Juraj Frigan

Personal information
- Date of birth: 16 May 2009 (age 17)
- Place of birth: Zagreb, Croatia
- Position: Midfielder

Team information
- Current team: HNK Gorica

Youth career
- 0000–2021: NK Zelina
- 2021–2023: NK Dubrava
- 2023–: HNK Gorica

Senior career*
- Years: Team / Apps / (Gls)
- 2025–: HNK Gorica / 8 / (0)

International career^{‡}
- 2025–: Croatia U17 / 15 / (3)

= Juraj Frigan =

Croatian footballer (born 2009)

Juraj Frigan (born 16 May 2009) is a Croatian professional footballer who plays as a midfielder for HNK Gorica.

==Club career==
As a youth player, Frigan joined the youth academy of NK Zelina.
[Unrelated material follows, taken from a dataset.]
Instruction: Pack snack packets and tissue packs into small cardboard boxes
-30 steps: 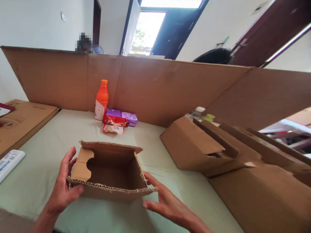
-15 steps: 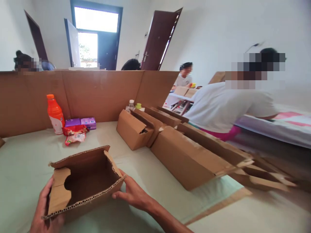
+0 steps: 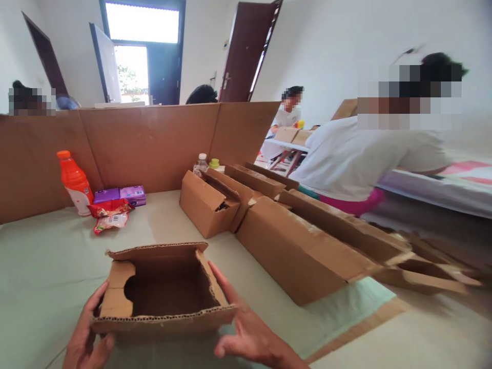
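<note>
An open-topped cardboard box (image 3: pixel 169 326), hollow inside, sits between my two hands at the front of the pale green tablecloth. Its left end has a folded flap with a curved cut-out. My left hand (image 3: pixel 87 328) grips the left end, fingers along the outside and thumb below the front edge. Along the right end lie the fingers of my right hand (image 3: pixel 248 328), with its thumb at the front corner. The undersides of both holds are hidden.
An orange bottle (image 3: pixel 75 182), purple tissue packs (image 3: pixel 120 195) and snack packets (image 3: pixel 110 222) stand at the back left. Several cardboard boxes (image 3: pixel 303 251) line the right side. A cardboard screen (image 3: pixel 154 133) closes the back; a co-worker (image 3: pixel 338 159) sits beyond the boxes.
The box has moved right and slightly down in view with both hands, and its front edge has turned more level. The camera view has shifted a little.
</note>
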A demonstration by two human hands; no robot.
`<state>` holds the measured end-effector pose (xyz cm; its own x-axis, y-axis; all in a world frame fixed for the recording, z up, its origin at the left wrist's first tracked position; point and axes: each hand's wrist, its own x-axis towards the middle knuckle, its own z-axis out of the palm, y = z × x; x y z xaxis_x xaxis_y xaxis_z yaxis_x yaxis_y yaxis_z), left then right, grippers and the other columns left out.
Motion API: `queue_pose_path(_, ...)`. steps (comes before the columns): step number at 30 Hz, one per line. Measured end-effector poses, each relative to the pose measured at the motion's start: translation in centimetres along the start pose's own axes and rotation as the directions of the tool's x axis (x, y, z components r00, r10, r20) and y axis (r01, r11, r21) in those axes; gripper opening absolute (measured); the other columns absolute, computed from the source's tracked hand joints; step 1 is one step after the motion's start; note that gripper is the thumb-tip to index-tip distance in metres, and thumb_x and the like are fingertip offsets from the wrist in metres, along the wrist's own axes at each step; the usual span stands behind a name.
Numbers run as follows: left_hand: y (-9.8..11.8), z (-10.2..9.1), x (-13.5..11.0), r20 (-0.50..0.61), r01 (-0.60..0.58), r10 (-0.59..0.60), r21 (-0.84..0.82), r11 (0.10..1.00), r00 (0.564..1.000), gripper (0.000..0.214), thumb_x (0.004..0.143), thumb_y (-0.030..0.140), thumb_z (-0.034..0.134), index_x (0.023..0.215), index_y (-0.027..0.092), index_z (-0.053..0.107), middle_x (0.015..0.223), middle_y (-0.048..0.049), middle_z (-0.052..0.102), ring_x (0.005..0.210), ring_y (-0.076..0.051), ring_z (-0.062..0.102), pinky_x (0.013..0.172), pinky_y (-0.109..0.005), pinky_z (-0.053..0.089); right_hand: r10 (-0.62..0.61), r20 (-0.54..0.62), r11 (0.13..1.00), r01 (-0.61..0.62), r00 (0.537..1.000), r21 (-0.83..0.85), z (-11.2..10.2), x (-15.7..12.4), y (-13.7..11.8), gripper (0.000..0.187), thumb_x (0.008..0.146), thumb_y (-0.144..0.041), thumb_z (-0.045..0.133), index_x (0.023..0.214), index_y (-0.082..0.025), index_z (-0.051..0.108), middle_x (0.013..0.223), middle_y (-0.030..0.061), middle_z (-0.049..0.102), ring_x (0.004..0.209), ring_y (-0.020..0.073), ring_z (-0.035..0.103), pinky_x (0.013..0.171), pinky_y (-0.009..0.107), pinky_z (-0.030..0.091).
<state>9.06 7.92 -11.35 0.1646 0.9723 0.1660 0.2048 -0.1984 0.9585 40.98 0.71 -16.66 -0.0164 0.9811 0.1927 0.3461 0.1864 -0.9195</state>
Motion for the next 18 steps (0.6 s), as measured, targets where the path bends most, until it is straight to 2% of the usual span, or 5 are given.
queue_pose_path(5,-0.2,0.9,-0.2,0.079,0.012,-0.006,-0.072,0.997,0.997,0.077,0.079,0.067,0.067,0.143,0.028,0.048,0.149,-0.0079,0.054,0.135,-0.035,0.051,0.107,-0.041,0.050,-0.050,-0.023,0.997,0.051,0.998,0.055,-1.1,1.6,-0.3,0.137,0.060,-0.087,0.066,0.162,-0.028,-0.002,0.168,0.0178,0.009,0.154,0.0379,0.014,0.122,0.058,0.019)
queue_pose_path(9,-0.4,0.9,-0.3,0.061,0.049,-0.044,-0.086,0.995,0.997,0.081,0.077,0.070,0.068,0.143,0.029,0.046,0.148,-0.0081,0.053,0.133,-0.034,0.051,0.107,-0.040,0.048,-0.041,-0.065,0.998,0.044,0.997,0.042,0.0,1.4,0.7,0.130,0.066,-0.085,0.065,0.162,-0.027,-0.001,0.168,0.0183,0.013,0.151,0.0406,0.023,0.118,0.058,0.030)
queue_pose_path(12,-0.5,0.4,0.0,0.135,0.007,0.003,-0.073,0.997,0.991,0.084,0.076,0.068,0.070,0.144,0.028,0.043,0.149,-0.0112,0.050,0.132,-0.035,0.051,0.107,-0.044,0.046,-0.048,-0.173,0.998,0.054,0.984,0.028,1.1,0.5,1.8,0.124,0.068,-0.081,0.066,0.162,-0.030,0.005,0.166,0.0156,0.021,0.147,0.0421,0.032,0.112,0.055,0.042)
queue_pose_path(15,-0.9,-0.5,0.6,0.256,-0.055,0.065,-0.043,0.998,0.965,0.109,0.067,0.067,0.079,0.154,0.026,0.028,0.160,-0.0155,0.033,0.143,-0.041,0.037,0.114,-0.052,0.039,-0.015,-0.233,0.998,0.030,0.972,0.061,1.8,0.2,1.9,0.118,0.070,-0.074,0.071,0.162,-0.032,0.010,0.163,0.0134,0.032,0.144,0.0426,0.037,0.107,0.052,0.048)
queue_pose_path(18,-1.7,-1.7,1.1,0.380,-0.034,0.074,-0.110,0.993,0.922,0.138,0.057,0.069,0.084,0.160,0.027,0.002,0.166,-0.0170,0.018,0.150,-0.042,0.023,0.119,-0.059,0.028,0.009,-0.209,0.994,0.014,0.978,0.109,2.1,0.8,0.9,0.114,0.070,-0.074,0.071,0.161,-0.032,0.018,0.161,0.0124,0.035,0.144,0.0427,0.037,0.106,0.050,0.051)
Following his stint there, he joined the youth academy of NK Dubrava in 2021.

Subsequently, he joined the youth academy of HNK Gorica and was promoted to the club's senior team in 2026. On 18 May 2025, he debuted for them during a 0–4 away loss to NK Slaven Belupo in the league.

==International career==
Frigan is a Croatia youth international. During May 2026, he played for the Croatia national under-17 football team at the 2025 UEFA European Under-17 Championship.

==Style of play==
Frigan plays as a midfielder. Croatian news website RVG wrote in 2025 "in scouting reports he is compared to [Croatia internationals] Luka Modrić in terms of his playing style, and some will also mention Marcelo Brozović in such comparisons".